Marilyn Monroe (born Norma Jeane Mortenson; June 1, 1926 – August 5, 1962) was an American actress and model. Famous for playing comic “dumb blonde” characters, she became one of the most popular sex symbol of the 1950s and was emblematic of the era’s attitudes towards sexuality. Although she was a top-billed actress for only a decade, her films grossed $200 million by the time of her unexpected death in 1962. More than half a century after her death, she continues to be considered a major popular culture icon.

Born and raised in Los Angeles, Monroe spent most of her childhood in foster homes and an orphanage and married at the age of sixteen. While working in a radioplane factory in 1944 as part of the war effort, she was introduced to a photographer from the First Motion Picture Unit and began a successful pin-up modeling career. The work led to short-lived film contracts with Twentieth Century-Fox (1946–1947) and Columbia Pictures (1948). After a series of minor film roles, she signed a new contract with Fox in 1951. Over the next two years, she became a popular actress with roles in several comedies, including As Young as You Feel and Monkey Business, and in the dramas Clash by Night and Don’t Bother to Knock. Monroe faced a scandal when it was revealed that she had posed for nude photos before becoming a star, but rather than damaging her career, the story resulted in increased interest in her films.

Monroe’s troubled private life received much attention. She struggled with substance abuse, depression, and anxiety. She had two highly publicized marriages, to retired baseball star Joe DiMaggio and playwright Arthur Miller, both of which ended in divorce. On August 5, 1962, she died at age 36 from an overdose of barbiturates at her home in Los Angeles.

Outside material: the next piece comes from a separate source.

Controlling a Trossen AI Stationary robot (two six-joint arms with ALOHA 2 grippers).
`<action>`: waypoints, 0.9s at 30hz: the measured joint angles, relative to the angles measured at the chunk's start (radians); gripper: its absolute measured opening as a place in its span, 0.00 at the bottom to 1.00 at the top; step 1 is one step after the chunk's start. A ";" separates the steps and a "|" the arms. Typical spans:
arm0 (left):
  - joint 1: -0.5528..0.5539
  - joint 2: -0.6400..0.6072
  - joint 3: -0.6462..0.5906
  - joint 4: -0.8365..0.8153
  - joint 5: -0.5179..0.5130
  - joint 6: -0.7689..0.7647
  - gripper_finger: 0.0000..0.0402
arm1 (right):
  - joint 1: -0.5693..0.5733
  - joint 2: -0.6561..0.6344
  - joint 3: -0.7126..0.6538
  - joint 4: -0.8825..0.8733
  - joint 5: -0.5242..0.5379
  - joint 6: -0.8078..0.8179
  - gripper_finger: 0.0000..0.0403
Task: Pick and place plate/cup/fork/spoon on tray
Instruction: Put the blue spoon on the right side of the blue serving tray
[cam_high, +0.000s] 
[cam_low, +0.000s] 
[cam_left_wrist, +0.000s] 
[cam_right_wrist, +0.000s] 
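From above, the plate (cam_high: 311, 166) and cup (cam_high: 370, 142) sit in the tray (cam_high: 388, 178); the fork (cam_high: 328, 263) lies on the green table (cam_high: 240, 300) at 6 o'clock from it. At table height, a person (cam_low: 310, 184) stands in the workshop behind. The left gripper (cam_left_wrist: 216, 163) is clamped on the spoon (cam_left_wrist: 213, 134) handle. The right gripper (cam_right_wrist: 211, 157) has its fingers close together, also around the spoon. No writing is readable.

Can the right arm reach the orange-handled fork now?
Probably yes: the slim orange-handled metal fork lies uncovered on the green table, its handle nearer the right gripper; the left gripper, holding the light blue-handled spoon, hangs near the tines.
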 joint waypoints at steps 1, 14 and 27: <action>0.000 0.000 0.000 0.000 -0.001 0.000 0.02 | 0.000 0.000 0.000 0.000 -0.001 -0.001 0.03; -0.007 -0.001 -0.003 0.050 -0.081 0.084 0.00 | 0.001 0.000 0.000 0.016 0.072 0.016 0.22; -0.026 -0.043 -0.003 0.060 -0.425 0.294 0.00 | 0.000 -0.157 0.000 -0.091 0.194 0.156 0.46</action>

The possibility that Monroe had accidentally overdosed was ruled out, because the dosages found in her body were several times over the lethal limit. Her doctors stated that she had been prone to “severe fears and frequent depressions” with “abrupt and unpredictable” mood changes, and had overdosed several times in the past, possibly intentionally. Due to these facts and the lack of any indication of foul play, the coroner classified her death as a “probable suicide”.

Monroe was an international star and her sudden death was front-page news in the United States and Europe. According to Lois Banner, “it’s said that the suicide rate in Los Angeles doubled the month after she died; the circulation rate of most newspapers expanded that month”, and the Chicago Tribune reported that they had received hundreds of phone calls from members of the public who were requesting information about her death. French artist Jean Cocteau commented that her death “should serve as a terrible lesson to all those, whose chief occupation consists of spying on and tormenting film stars”, her former co-star Laurence Olivier deemed her “the complete victim of ballyhoo and sensation”, and Bus Stop director Joshua Logan stated that she was “one of the most unappreciated people in the world”.

In the following decades, several conspiracy theories have been introduced to contradict suicide as the cause of Monroe’s death, including murder and accidental overdose. The murder speculations first gained mainstream attention with the publication of Norman Mailer’s Marilyn: A Biography in 1973, and in the following years became widespread enough for the Los Angeles County District Attorney John Van de Kamp to conduct a “threshold investigation” in 1982 to see whether a criminal investigation should be opened. No evidence of foul play was found.